La escritura (in)interrumpida

Muy al principio del quinto tomo de sus diarios, que se corresponden con los años 1998-2000 y que fueron publicados en 2006 bajo el título de La escafandra (Ed. Destino), deja dicho lo siguiente José Carlos Llop: “Esta tarde estaba escribiendo mi artículo semanal para el periódico. Ha sonado el teléfono. Cuando uno escribe, siempre acaba sonando el teléfono” (p. 17). Pero luego, un poco más tarde, matiza: “El teléfono es el cordón umbilical de los afectos. Cuando un teléfono deja de sonar, es que nadie ama a su propietario” (p. 21).

Deberíamos hoy sustituir el teléfono por los mails, menos ruidosos e intrusivos. Pero, sin embargo, igualmente distractores. Pues lo que de un mail nos provoca impaciencia y nos obliga a detener el trabajo y a (des)concentrarnos ni siquiera es el mismo mail, sino el deseo de su presencia en nuestra bandeja de entrada.

Si al levantarnos por la mañana no encontramos una buena decena de mails pendientes (así sean de propaganda o suscripciones de un blog o novedades editoriales o anuncios de presentaciones o saraos diversos) pues nos entra como una desazón tremenda. A mí me sucede, el menos. Pero tal buena decena de mails mañaneros, contra contentarnos para el resto del día, nos aturde, pues su presencia temprana alienta en nosotros la esperanza de que a estos mails corporativos o impersonales les sucederán otros íntimos, de implicaciones individuales y con proyectos, propuestas o sugerencias exclusivas, para nosotros; para nosotros y para nadie más.

Pero, claro, no es lo que suele suceder. O no, al menos, a mí. O no, al menos, con la frecuencia que yo desearía (o que creo desear).

Así, lo que sucede, es que en las largas horas de la noche, mientras uno escribe, alejado del mail y de Internet, habiendo puesto todas las vallas, trabas y obstáculos que ha sido capaz uno de disponer entre su actual dedicación laboriosa a la escritura y el deseo, la esperanza y la ilusión de algún mail nuevo, el tranquilo equilibrio de la madrugada, vencido al silencio ecuánime y pausado, se rompe. Por alguna razón, la que sea, se nos rompe.
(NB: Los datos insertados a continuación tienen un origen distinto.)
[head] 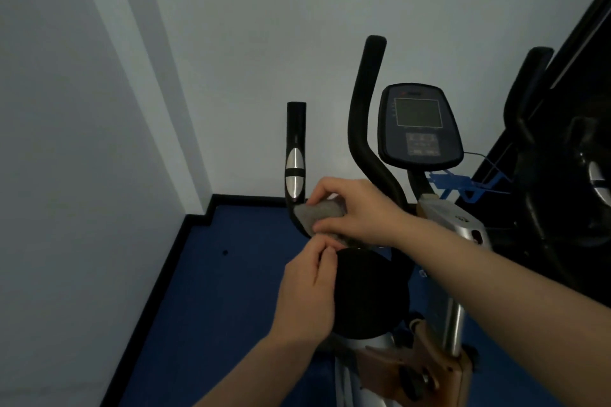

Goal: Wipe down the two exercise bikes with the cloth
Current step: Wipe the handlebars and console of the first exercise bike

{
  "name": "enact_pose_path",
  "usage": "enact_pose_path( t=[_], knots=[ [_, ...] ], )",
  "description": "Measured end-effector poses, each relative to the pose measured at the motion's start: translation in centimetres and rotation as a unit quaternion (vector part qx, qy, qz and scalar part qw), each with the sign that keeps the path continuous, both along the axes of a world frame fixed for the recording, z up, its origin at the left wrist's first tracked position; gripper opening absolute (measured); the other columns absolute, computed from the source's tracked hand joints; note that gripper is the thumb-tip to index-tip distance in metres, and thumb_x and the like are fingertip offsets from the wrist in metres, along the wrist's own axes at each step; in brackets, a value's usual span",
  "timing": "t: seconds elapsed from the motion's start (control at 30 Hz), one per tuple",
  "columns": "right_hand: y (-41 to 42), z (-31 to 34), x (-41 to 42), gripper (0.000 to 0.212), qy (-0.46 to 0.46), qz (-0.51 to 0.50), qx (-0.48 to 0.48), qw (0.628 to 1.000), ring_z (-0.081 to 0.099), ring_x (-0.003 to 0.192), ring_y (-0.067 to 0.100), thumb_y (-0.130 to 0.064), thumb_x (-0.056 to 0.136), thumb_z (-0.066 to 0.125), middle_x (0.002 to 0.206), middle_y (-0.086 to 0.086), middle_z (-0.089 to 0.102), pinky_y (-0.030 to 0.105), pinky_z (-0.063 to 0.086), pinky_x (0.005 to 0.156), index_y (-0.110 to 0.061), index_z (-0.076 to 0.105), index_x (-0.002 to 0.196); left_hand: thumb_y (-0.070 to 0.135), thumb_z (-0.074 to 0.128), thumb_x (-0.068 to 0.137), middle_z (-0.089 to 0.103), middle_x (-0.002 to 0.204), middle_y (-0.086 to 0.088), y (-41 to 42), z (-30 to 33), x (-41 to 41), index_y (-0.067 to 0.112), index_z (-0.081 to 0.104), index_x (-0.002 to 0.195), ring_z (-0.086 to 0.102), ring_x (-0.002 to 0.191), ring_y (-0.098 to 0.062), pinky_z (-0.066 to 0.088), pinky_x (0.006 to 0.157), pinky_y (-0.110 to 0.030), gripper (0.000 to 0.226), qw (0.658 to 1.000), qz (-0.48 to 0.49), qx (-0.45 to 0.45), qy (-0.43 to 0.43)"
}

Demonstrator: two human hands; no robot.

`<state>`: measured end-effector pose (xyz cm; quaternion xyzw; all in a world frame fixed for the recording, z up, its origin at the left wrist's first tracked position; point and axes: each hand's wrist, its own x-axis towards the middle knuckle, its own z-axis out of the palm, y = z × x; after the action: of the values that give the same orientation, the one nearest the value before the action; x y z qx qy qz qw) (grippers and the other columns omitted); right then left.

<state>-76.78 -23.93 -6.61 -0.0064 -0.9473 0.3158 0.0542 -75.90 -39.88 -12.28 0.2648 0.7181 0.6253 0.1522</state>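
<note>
A grey cloth [319, 212] is wrapped over the lower bend of the near exercise bike's left handlebar [295, 155], a black bar with silver pulse pads. My right hand [358, 212] grips the cloth from above, fingers curled over it. My left hand [305, 291] sits just below and pinches the cloth's lower edge. The bike's console [419, 127] with a dark screen stands behind, beside a tall curved black handle [363, 116]. Its black seat [368, 294] lies under my hands. A second bike [562, 175] shows partly at the right edge.
White walls close the corner at left and behind. Blue floor [238, 274] with black skirting lies left of the bike. The silver frame post [454, 307] and a wooden-coloured seat bracket [426, 363] sit lower right. A blue bracket [453, 185] and a thin cable hang behind the console.
</note>
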Motion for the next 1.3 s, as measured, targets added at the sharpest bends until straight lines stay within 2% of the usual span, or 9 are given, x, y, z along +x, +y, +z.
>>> enact_pose_path(
  t=[0.1,0.3,0.53,0.67,0.8,0.97,1.03,1.17,1.3],
  knots=[
    [-0.8,-0.7,-0.6,0.031,0.017,-0.029,-0.087,0.996,0.058,0.078,0.0,-0.024,0.076,0.082,0.09,-0.016,0.06,0.014,0.046,0.068,-0.028,0.058,0.095,0.037,0.039,0.093,0.063,0.077,0.003,-0.2,-0.1,-0.2,0.031,0.061,0.082,0.059,0.073,-0.015,0.048,0.066,-0.039,0.025,1.0,-0.008,0.004,-0.001],
    [-0.2,-0.5,-0.1,0.029,-0.007,-0.03,-0.042,0.999,0.058,0.078,0.0,-0.029,0.078,0.08,0.091,-0.012,0.062,0.016,0.046,0.066,-0.025,0.056,0.093,0.034,0.04,0.094,0.063,0.078,0.001,-0.3,0.1,0.0,0.029,0.062,0.084,0.06,0.075,-0.018,0.048,0.069,-0.044,0.025,1.0,-0.014,0.015,0.011],
    [-1.0,-0.2,-3.7,0.03,0.118,-0.229,-0.252,0.933,0.06,0.087,0.013,-0.028,0.083,0.075,0.095,-0.004,0.06,0.023,0.05,0.073,-0.016,0.053,0.098,0.019,0.056,0.095,0.063,0.079,0.008,-1.4,0.9,-2.2,0.031,0.061,0.085,0.059,0.073,-0.005,0.046,0.064,-0.016,0.016,0.998,0.036,0.021,0.036],
    [-2.6,-0.2,-4.8,0.031,0.112,-0.147,-0.104,0.977,0.056,0.08,0.011,-0.028,0.078,0.078,0.093,-0.003,0.056,0.031,0.048,0.072,-0.021,0.05,0.09,0.011,0.053,0.096,0.062,0.099,0.001,-0.5,1.5,-6.6,0.019,0.059,0.102,0.056,0.086,-0.007,0.04,0.067,-0.007,0.011,0.987,0.156,0.031,-0.012],
    [-2.5,2.0,-7.9,0.025,0.159,-0.203,-0.098,0.961,0.056,0.084,0.016,-0.025,0.087,0.069,0.102,0.002,0.049,0.035,0.051,0.074,-0.018,0.046,0.096,0.019,0.056,0.096,0.054,0.122,0.001,1.1,1.7,-8.5,0.016,0.049,0.131,0.053,0.096,0.001,0.04,0.069,-0.002,0.036,0.99,0.128,-0.005,-0.055],
    [-2.7,-0.8,-6.7,0.025,0.167,-0.17,-0.11,0.965,0.051,0.081,0.0,-0.027,0.085,0.071,0.094,-0.011,0.044,0.017,0.042,0.063,-0.027,0.047,0.092,0.013,0.065,0.089,0.063,0.098,0.022,1.1,1.8,-8.4,0.04,0.056,0.111,0.056,0.088,0.017,0.041,0.067,-0.001,0.036,0.998,0.055,0.003,0.022],
    [-2.7,-0.6,-7.4,0.02,0.198,-0.186,-0.127,0.954,0.054,0.083,0.006,-0.025,0.087,0.07,0.097,-0.007,0.047,0.022,0.047,0.07,-0.022,0.051,0.093,0.016,0.069,0.086,0.065,0.093,0.03,0.6,1.9,-9.0,0.048,0.058,0.104,0.057,0.089,0.016,0.04,0.068,-0.001,0.038,0.998,0.038,-0.024,0.048],
    [-3.5,0.9,-10.1,0.018,0.243,-0.234,-0.153,0.929,0.054,0.095,0.014,-0.02,0.089,0.067,0.109,-0.002,0.045,0.028,0.049,0.08,-0.016,0.052,0.099,0.023,0.08,0.078,0.072,0.098,0.017,-0.5,2.3,-11.0,0.034,0.069,0.106,0.063,0.093,0.003,0.044,0.075,-0.008,0.032,0.997,0.013,-0.066,0.04],
    [-3.4,-1.1,-9.3,0.02,0.24,-0.229,-0.164,0.929,0.051,0.083,-0.005,-0.019,0.087,0.069,0.104,-0.004,0.044,0.003,0.039,0.07,-0.021,0.05,0.093,0.014,0.082,0.073,0.075,0.094,0.012,-0.6,1.8,-11.7,0.029,0.072,0.101,0.067,0.092,-0.001,0.045,0.078,-0.011,0.034,1.0,-0.017,-0.02,0.007]
  ],
)
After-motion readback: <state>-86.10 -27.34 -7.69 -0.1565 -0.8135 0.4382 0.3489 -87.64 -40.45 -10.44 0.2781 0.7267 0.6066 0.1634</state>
Y allá que dejamos lo que estamos haciendo y nos vamos, cada poco rato, a comprobar el mail de nuevo, por si en un descuido hubiese arribado ese tan ansiado mail que nos transmite los afectos de las personas por nosotros queridas y que viven a una distancia insuperable, distancia que –claro está- no permite los encuentros personales.

Pura y perentoria nostalgia del presente (de ese mail que está pero no está, ese mail incorpóreo que se nos anuncia por virtud de nuestra ingenua esperanza, la de sentirnos –la de querer sentirnos, mejor dicho- en todo momento en la mente y los afectos de los otros).
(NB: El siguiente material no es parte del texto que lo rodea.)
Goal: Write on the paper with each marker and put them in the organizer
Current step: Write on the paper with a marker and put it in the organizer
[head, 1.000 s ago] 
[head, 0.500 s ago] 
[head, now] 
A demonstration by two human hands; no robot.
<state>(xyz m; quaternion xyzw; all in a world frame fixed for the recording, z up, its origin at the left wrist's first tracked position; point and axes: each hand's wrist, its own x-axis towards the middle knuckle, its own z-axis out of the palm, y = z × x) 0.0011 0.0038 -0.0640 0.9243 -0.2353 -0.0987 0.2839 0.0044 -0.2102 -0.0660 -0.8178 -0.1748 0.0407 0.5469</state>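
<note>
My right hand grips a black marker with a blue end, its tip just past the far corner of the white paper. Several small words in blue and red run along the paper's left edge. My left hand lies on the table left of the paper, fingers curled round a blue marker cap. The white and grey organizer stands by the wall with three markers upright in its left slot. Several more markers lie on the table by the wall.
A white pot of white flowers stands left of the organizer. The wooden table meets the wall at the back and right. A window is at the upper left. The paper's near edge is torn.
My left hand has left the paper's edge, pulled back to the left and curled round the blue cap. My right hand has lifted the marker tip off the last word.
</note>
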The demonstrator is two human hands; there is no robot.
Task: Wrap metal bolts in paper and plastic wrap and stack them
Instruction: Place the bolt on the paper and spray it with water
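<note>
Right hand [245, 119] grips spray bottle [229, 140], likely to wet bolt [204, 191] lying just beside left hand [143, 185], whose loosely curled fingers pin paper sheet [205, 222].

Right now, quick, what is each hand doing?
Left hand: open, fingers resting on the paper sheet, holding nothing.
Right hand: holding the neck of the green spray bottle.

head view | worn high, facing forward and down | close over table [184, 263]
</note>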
Quizá, en el fondo, igual no sea siquiera una cuestión tecnológica, sino más bien la tragedia de tener que poner siempre a prueba nuestros afectos, como si la velocidad en la que vivimos nos alentara el miedo de pensar que, de distraernos un momento en algo que sea privado y ajeno al mundo exterior, se habrá provocado una fractura irrevocable en nuestra relación con el mundo y los demás se habrán olvidado de nosotros, para siempre y de manera fatal.

El miedo de que la soledad de la escritura se nos torne crónica y se nos cuele en todos los ámbitos de la vida, será, supongo.

O quizá, en el fondo, lo único que quería decir de una manera ciertamente alambicada y elusiva, es que todo, absolutamente todo, (con)tiene la potencial amenaza de distraernos de la escritura.

Igual por eso deseamos con tanto ardor que nos envíen muchos mails, para poder tener la excusa de contestarlos, para al menos escribir algo (y poder sentir que sí, que estamos escribiendo), ya que –de repente- nos hemos quedado bloqueados en nuestro trabajo de ficción y nos damos cuenta de que llevamos más de cinco horas y no hemos sido capaces de avanzar siquiera más allá de unos frágiles párrafos inconexos. Párrafos que, encima, ya no van a leer sino los enanillos alborotadores que habitan la papelera de reciclaje de nuestro portátil.